Sınır Tanımayan Gazeteciler (RSF), Suudi Arabistanlı köşe yazarı Cemal Kaşıkçı ve Kürt aydın Musa Anter'in öldürülmelerine ilişkin sırasıyla 23 Kasım ve 24 Kasım’da görülecek davalar öncesi bir açıklama yaptı.
Duruşmaların arifesinde RSF, Türkiyeli yetkilileri, cinayetlere fail, planlayıcı veya azmettirici sıfatıyla karışan herkesi adalete teslim etmeye ve bir an önce cezasızlığa son verecek adımlar atmaya çağırdı.
TIKLAYIN - Musa Anter Cinayeti
Cemal Kaşıkçı'nın öldürülmesine ilişkin görülecek dava öncesi gelişmeleri başından itibaren takip eden RSF'nin Türkiye temsilcisi Erol Önderoğlu şu değerlendirmeyi yaptı:
"RSF, devam eden yargılamaları Türkiye yargısı tarafından atılmış olumlu bir adımı olarak görüyor. Ancak, savcılık ve mahkemenin cinayeti Suudi Veliaht Prensi ile ilişkilendiren olası izleri henüz takip etmemiş olması, adaletin tecelli etmesi açısından endişe verici ve Türkiye yargısının siyasi etkiden uzak biçimde adaleti gerçekten sağlayıp sağlayamayacağı sorusunu gündeme getiriyor.
Kaşıkçı cinayetiyle ilgili gizliliği kaldırılan ABD istihbarat raporunun yayınlanmasının ardından, RSF, Muhammed bin Salman ve diğer dört üst düzey Suudi Arabistanlı yetkili hakkında, Cemal Kaşıkçı da dahil olmak üzere gazetecilere yaygın ve sistematik zulüm uyguladıkları ve insanlığa karşı suç işledikleri gerekçesiyle Almanya makamlarına suç duyurusunda bulunmuştu.
“Siyasete ayarlı adalet”
RSF, Kürt aydın ve Özgür Gündem gazetesi yazarı Musa Anter'in öldürülmesiyle ilgili Ankara'da görülecek dava öncesinde de gelişmeleri hatırlattı.
29 yıldır adaletin tecelli etmediğini belirten RSF, zamanaşımına bir yıldan az bir süre kaldığı uyarısında bulundu. RSF açıklamasında şöyle dedi:
“Aslında davada bir önceki zamanaşımı tehlikesi 2012'de aşılmıştı. 20 yıllık eylemsizliğin ardından yetkililer, son anda atılan adımlarla -PKK ile yapılan tarihi barış görüşmelerinin başında Kürt siyasi hareketine bir jest olarak- davayı kurtarmıştı. Ancak 2015'te görüşmelerin yarıda kesilmesi sonrasında yargı süreci durdu.

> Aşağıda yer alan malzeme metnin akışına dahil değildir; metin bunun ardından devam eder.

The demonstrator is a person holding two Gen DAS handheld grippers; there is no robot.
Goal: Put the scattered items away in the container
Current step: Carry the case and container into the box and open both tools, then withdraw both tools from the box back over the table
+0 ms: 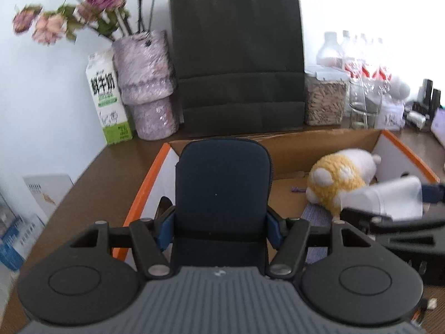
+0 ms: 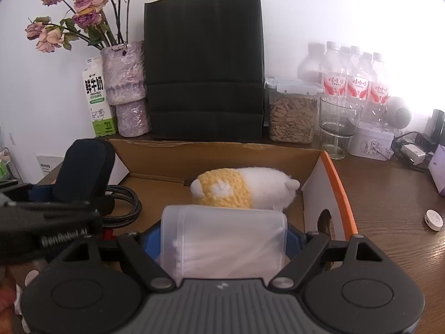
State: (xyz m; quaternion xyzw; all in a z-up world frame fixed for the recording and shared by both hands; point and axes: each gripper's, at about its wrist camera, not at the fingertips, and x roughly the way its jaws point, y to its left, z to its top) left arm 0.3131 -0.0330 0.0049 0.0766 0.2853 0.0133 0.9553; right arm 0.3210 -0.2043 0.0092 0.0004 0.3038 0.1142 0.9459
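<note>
The cardboard box [image 2: 178, 156], orange-edged along its side walls, was taken as the landmark; its far wall stood close in front of the black paper bag [image 2: 204, 64], and bare floor was left open in its middle. One plush toy [image 2: 244, 192] was seen lying on its side on the box floor toward the right wall, its long axis running left to right with the white end pointing right. One braided cable [image 2: 125, 206] was coiled at the left of the box floor.

One dark blue pouch [image 1: 222, 192] was held upright over the box's left part, long axis vertical, with the left gripper [image 1: 221, 229] clamped on its lower sides. One translucent plastic container [image 2: 225, 239] was held over the box's near edge, its axis lying crosswise, with the right gripper [image 2: 224, 243] closed against its two ends.

One white cap [image 2: 433, 220] lay on the table outside the box's right wall.
</note>
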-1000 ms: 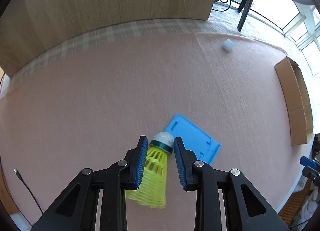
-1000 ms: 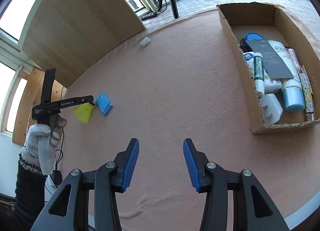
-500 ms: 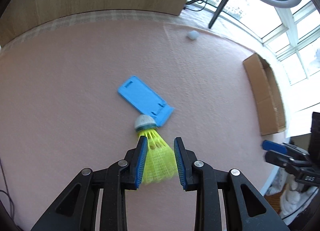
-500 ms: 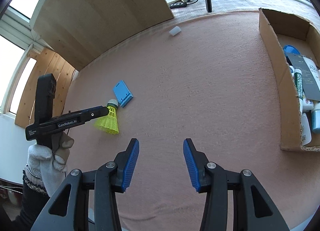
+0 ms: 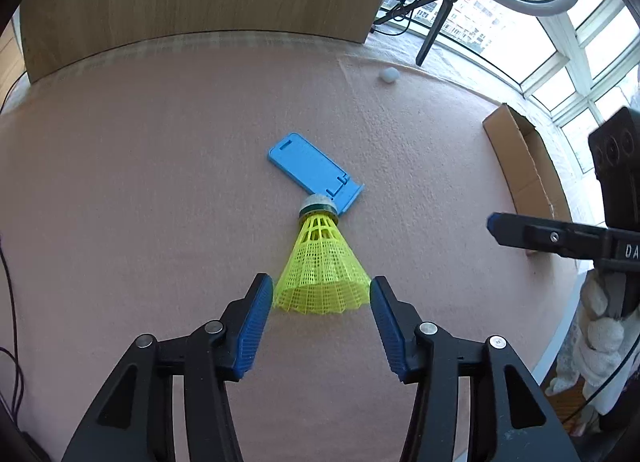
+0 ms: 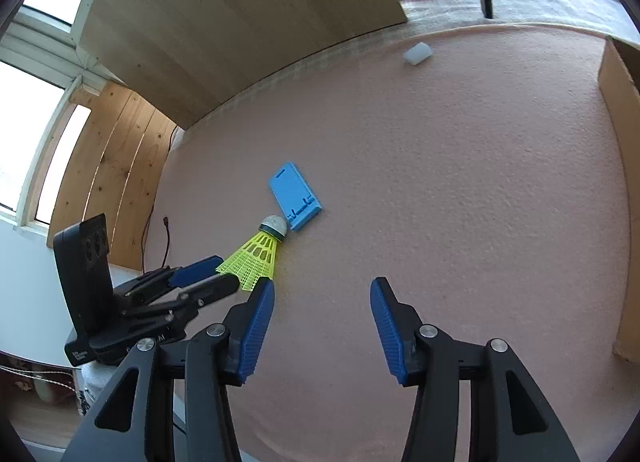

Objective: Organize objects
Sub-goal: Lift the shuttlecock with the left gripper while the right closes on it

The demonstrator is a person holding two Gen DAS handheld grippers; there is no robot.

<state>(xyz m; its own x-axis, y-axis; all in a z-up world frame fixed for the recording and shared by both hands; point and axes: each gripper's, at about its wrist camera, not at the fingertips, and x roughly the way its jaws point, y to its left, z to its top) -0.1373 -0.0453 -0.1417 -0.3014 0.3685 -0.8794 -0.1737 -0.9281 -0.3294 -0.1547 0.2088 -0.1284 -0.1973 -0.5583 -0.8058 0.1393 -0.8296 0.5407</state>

Baş şüphelilerden eski özel ajan Mahmut Yıldırım bulunamıyor. İsveç'e kaçan eski çifte ajan Abdülkadir Aygan'ın hala sorgusu yapılmadı. 2012'de tutuklanan tek zanlı olan eski yardımcı Hamit Yıldırım, Haziran 2017'de şartlı tahliye edildi.
“Türkiye devleti, Anter cinayetinde parmağı olduğunu kabul ettiği ve 1998'de pişmanlığını dile getirdiği halde, davada adaletin tecelli etmesi pek mümkün görünmüyor. Anter cinayeti davası, hem soruşturmadaki gelişmelerin hem de ertelemenin zamanlamaları dikkate alındığında, Türkiye'de yargı sürecinin siyasi etki altında olduğunun somut bir göstergesidir.
“RSF, Türkiye yargısını, Anter davasında her tür siyasi gündemin etkisinden bağımsız olarak adaleti sağlamaya çağırıyor. 1990'lardan bu yana 40'a yakın gazetecinin öldürüldüğü veya kaybolduğu Türkiye'de gazetecilere karşı işlenen suçların cezasız kalması yaygın bir sorun olmaya devam ediyor. 1990'dan 1996'ya kadar Güneydoğu Anadolu'da işlenen yaklaşık 20 cinayette hâlâ tam bir cezasızlık hüküm sürüyor. Diğer davalarda, cinayetlerin işbirlikçileri, azmettiricileri veya planlayıcılarının yargıç önüne çıkarılmadığı görülüyor.”
RSF'nin 2021 Dünya Basın Özgürlüğü Endeksi'nde Türkiye 180 ülke arasında 153. sırada, Suudi Arabistan 170. sırada yer alıyor.